Benchmark overlay (end-to-end reference)

python -m rag.bench.run_rerank_overlay mirrors the hybrid stack, writes rerank-stage logs, and emits run JSON compatible with rag.bench.cli evaluate.

PowerShell
# 0) Activate env & set paths
. .\.venv\Scripts\Activate.ps1
$env:PYTHONPATH = "$PWD\src"

$env:DATASET = "fixed_size"
$TOPK = 100
$DATE = $(python -c "import os; from rag.utils.paths import latest_gold_chunk_date; print(latest_gold_chunk_date(os.environ['DATASET']))")

$QA    = "bench_out\$env:DATASET\$DATE\qa.parquet"
$QRELS = "bench_out\$env:DATASET\$DATE\qrels.parquet"
$EVALS = "bench_out\$env:DATASET\$DATE\evals"

# Optional: clean previous logs for a fresh latency read
Remove-Item "$EVALS\latency_e2e.jsonl"    -ErrorAction SilentlyContinue
Remove-Item "$EVALS\latency_stages.jsonl" -ErrorAction SilentlyContinue

# 5) Rerank overlay WITHOUT graph (HF example)
python -m rag.bench.run_rerank_overlay `
  $env:DATASET `
  $QA `
  --date $DATE `
  --top-k $TOPK `
  --rerank-spec "hf:cross-encoder/ms-marco-MiniLM-L-12-v2" `
  --prefer summary `
  --alpha 0.7 `
  --sort-by final `
  --no-graph-expand `
  --out         (Join-Path $EVALS "hybrid_rerank_hf_msmarco_no_graph_run.json") `
  --overlay-log (Join-Path $EVALS "latency_rerank_overlay_hf_msmarco_no_graph.jsonl")

# Stage log path emitted by run_rerank_overlay
$RERANK_STAGE_NO_GRAPH = Join-Path $EVALS "evals_rerank\latency_rerank_no_graph.jsonl"

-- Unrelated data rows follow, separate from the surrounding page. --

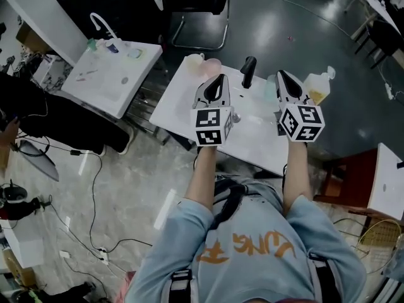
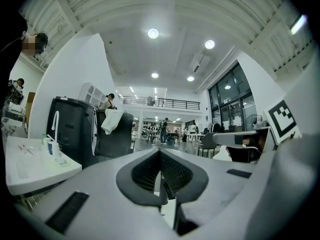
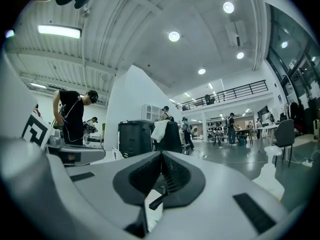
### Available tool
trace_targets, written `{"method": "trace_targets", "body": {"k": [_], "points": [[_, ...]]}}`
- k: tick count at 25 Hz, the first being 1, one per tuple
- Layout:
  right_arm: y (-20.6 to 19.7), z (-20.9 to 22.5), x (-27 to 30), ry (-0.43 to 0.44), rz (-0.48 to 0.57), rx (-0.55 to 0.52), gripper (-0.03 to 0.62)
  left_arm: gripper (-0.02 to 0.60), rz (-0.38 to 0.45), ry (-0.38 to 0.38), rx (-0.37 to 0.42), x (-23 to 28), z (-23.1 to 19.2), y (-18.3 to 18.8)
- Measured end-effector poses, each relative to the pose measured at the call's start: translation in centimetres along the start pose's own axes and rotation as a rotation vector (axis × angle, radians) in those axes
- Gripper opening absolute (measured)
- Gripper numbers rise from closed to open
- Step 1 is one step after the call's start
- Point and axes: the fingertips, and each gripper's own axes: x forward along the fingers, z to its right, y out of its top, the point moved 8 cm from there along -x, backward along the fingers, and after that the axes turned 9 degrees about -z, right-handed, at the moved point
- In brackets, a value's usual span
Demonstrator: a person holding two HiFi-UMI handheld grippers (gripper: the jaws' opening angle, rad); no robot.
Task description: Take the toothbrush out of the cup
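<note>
While the person holds both grippers up over the white table, the left gripper has its jaws pressed together on nothing, and the right gripper is closed and empty as well. Beyond their tips, a pale pink cup, a black upright object and a pump bottle stand on the table. The toothbrush is too small to make out.

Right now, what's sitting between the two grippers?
In the head view, a dark upright thing stands on the white table between the left gripper and the right gripper. I cannot tell what it is.
</note>
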Motion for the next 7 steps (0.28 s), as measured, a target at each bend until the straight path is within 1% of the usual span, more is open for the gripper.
{"method": "trace_targets", "body": {"k": [7], "points": [[-0.47, 0.19, 0.76, 0.02, -0.011, -0.015, 0.031, 0.008, -0.007, 0.014, -0.016, 0.75, -0.5, -0.32]]}}
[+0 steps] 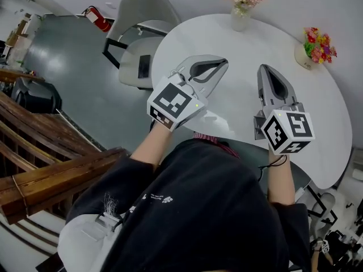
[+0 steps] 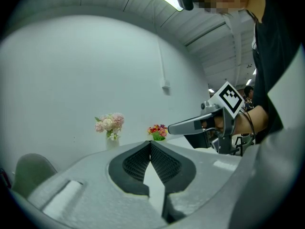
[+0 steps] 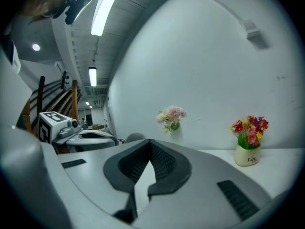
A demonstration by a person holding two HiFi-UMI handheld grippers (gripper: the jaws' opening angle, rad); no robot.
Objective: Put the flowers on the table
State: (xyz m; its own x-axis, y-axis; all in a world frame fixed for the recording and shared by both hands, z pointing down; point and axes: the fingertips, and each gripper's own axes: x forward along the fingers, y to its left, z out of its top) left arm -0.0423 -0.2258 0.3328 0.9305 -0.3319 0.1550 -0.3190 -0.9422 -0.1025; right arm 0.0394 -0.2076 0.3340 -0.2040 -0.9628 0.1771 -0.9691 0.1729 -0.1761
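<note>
Two flower arrangements stand on the white oval table [image 1: 238,44]. A pink bouquet in a clear vase [image 1: 244,1] is at the far edge, also visible in the left gripper view [image 2: 109,125] and right gripper view [image 3: 170,117]. A small cream pot of red and yellow flowers [image 1: 316,49] sits at the far right [image 2: 157,131] [image 3: 249,141]. My left gripper [image 1: 218,61] hovers over the table's near side, shut and empty. My right gripper [image 1: 267,68] is beside it, shut with nothing held. Both point toward the flowers, well short of them.
A grey chair [image 1: 142,33] stands at the table's left side. A wooden stair rail [image 1: 51,163] runs along the left. A red fire extinguisher [image 1: 97,18] lies by the far wall. The white wall is right behind the table.
</note>
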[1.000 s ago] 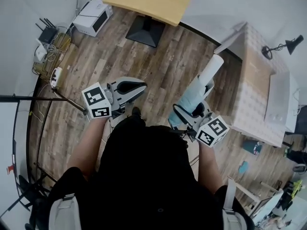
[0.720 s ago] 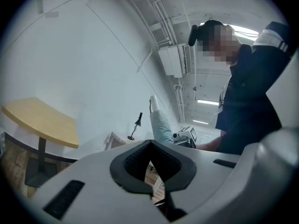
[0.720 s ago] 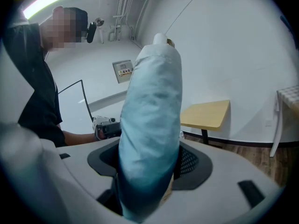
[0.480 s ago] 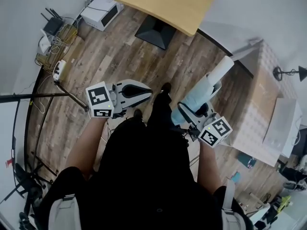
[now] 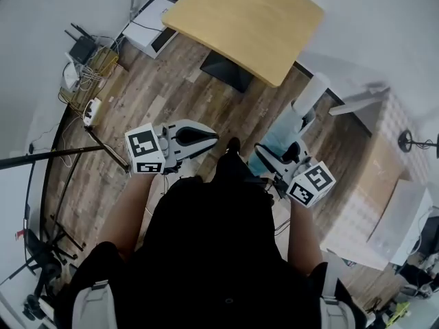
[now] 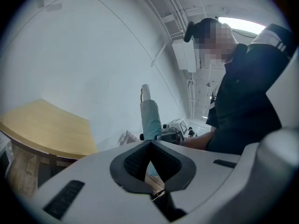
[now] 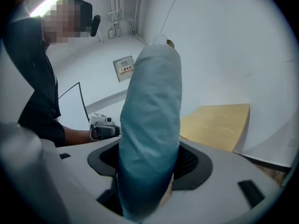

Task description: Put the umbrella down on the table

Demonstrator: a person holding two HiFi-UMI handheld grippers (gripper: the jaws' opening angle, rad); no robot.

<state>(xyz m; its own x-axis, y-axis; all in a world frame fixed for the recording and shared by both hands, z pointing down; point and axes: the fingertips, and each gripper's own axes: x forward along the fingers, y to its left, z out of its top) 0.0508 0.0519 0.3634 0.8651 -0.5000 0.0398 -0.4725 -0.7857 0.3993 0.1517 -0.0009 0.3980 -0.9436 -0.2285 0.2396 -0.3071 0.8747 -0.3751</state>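
Note:
A folded light-blue umbrella (image 5: 282, 133) with a white handle (image 5: 310, 90) stands upright in my right gripper (image 5: 277, 157), which is shut on its lower part. In the right gripper view the umbrella (image 7: 152, 125) fills the space between the jaws. A wooden table (image 5: 247, 16) stands ahead, beyond both grippers, and shows as the table (image 7: 217, 122) to the umbrella's right. My left gripper (image 5: 200, 137) is held level at the left, shut with nothing in it. From the left gripper (image 6: 150, 146) the umbrella (image 6: 150, 118) shows past the jaws and the table (image 6: 46, 132) lies to the left.
The table stands on a black base (image 5: 226, 70) on the wood floor. A white box-like device (image 5: 152, 23), a router with cables (image 5: 84, 55) and a power strip (image 5: 91, 108) lie at the left. A black pole (image 5: 58, 156) crosses low left. A pale covered table (image 5: 384, 184) is at the right.
The wooden table has come nearer and fills more of the head view. Both grippers keep their pose, the right one still holding the umbrella upright.

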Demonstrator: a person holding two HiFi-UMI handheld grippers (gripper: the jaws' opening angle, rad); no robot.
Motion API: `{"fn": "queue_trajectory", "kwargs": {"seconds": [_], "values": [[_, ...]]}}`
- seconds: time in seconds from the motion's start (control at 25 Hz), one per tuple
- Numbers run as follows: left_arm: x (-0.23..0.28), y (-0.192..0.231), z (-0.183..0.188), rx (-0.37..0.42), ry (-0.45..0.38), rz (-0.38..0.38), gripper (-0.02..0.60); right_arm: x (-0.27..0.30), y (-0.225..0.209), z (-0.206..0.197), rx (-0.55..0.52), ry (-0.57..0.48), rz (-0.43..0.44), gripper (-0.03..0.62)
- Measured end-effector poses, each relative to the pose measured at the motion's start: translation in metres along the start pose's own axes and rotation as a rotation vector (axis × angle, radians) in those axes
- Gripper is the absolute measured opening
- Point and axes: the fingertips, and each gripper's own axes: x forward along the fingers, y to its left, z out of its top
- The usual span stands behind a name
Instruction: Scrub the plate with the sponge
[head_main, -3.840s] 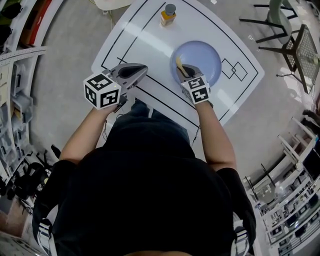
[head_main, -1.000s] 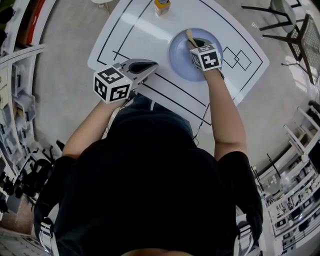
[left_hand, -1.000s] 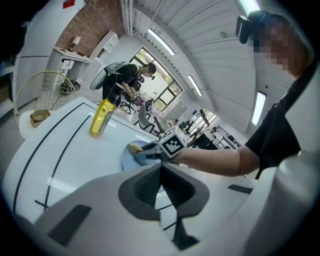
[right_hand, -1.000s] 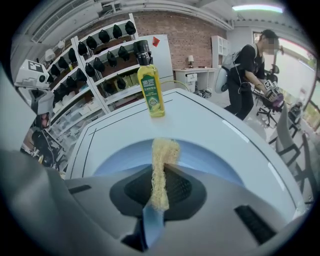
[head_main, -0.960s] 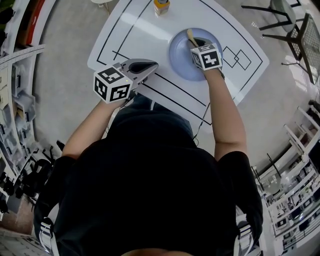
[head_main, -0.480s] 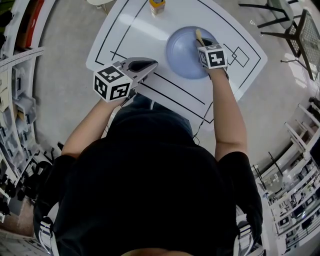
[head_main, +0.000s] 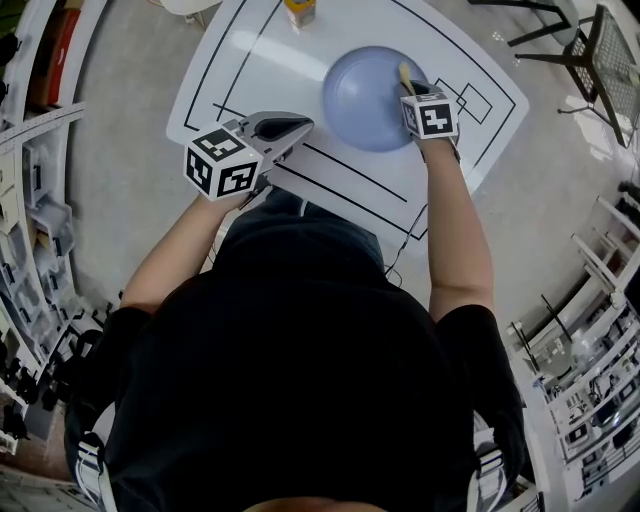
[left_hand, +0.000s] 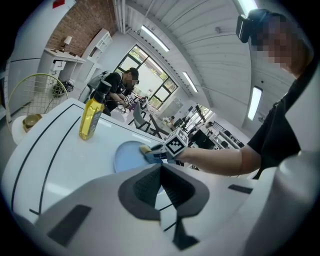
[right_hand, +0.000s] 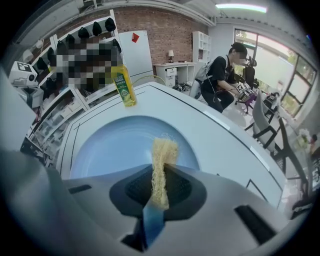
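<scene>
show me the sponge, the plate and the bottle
sponge (right_hand: 163, 152): right gripper view, its yellow scrubbing end
plate (right_hand: 115, 145): right gripper view, bare blue middle
bottle (left_hand: 90, 118): left gripper view, yellow body

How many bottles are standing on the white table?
1. The yellow bottle stands upright near the far edge of the table, beyond the blue plate. The person's body hides part of the near side.

- Bright, even indoor light comes from ceiling strip lamps (left_hand: 155, 39) and windows (left_hand: 150, 75).
- Glare streaks the white counter (head_main: 270, 45).
- All 3 views bend toward dark fisheye edges.
- The left gripper (left_hand: 161, 167) fingers (left_hand: 142, 186) look soft close up.
</scene>
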Motion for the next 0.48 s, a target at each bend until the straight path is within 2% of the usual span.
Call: {"fn": "queue_trajectory", "kwargs": {"seconds": [0.48], "values": [[0.002,-0.008,-0.002,0.012,0.010,-0.020,0.008,-0.009,0.003,-0.042,0.028,0.110,-0.012,0.038]]}}
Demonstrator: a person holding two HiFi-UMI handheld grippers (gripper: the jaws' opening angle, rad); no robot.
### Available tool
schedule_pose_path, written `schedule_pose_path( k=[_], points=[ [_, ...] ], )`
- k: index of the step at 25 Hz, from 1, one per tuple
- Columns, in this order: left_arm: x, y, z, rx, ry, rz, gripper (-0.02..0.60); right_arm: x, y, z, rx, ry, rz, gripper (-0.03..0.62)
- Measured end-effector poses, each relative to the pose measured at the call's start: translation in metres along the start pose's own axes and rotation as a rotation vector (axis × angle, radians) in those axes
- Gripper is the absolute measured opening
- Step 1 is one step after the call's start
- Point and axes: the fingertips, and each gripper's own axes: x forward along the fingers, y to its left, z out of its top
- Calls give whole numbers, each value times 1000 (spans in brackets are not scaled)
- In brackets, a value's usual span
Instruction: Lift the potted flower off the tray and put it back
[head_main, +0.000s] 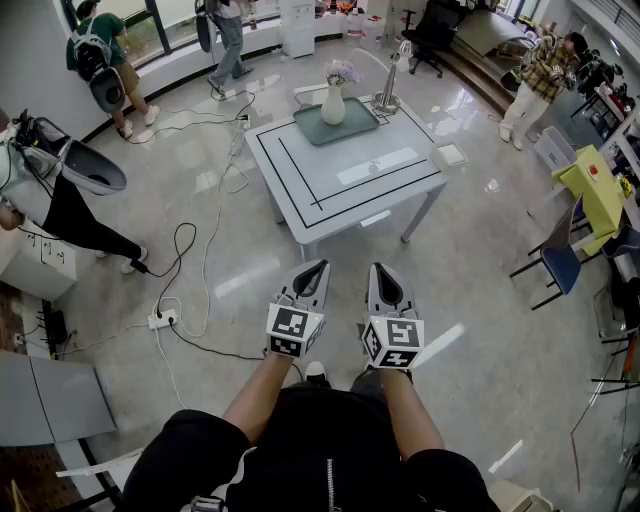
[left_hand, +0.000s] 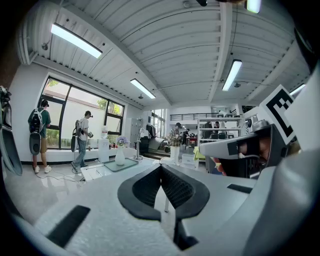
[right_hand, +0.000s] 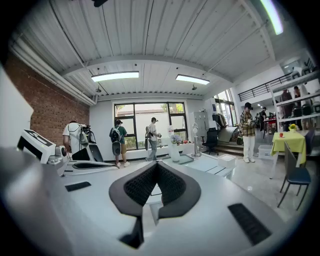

python -m rag.bench evaluate `
  --qrels $QRELS `
  --run   (Join-Path $EVALS "hybrid_rerank_hf_msmarco_no_graph_run.json") `
  --run-id "06_Hybrid_rerank(hf-msmarco)_no_graph" `
  --e2e-log   (Join-Path $EVALS "latency_rerank_overlay_hf_msmarco_no_graph.jsonl") `
  --stage-log (Join-Path $EVALS "latency_stages_rerank_no_graph.jsonl") `
  --rerank-log $RERANK_STAGE_NO_GRAPH
  • Swap --rerank-spec to cohere:rerank-v3.5 or flashrank:ms-marco-MiniLM-L-12-v2 to compare providers.
  • Add --graph-expand --ingest-tag <tag> --level <level> to score graph-expanded candidates; stage log path becomes latency_rerank_graph.jsonl.
  • Overlay logs produced:
  • latency_rerank_overlay_<spec>_<suffix>.jsonl — end-to-end overlay timing.
  • latency_stages_rerank_<suffix>.jsonl — hybrid seeds/graph/rerank/fuse stages.
  • evals_rerank/latency_rerank_<suffix>.jsonl — reranker-only latency emitted by run_rerank_overlay.

Operational guidance

  • Prefer HuggingFace/FlashRank locally (GPU-aware) and Cohere in hosted environments when latency/throughput matter.
  • Ensure dense indexes exist when rerank_mode=dense; fall back to rerank_mode=summary if missing.
  • Monitor rerank medians via summarize_single_stage(..., stage="rerank") and trim fetch_top_n if p95 grows beyond latency targets.
  • Keep fetch_top_n close to hyb_seed_k (e.g., 120) and tune alpha downward if rerankers overpower fusion scores.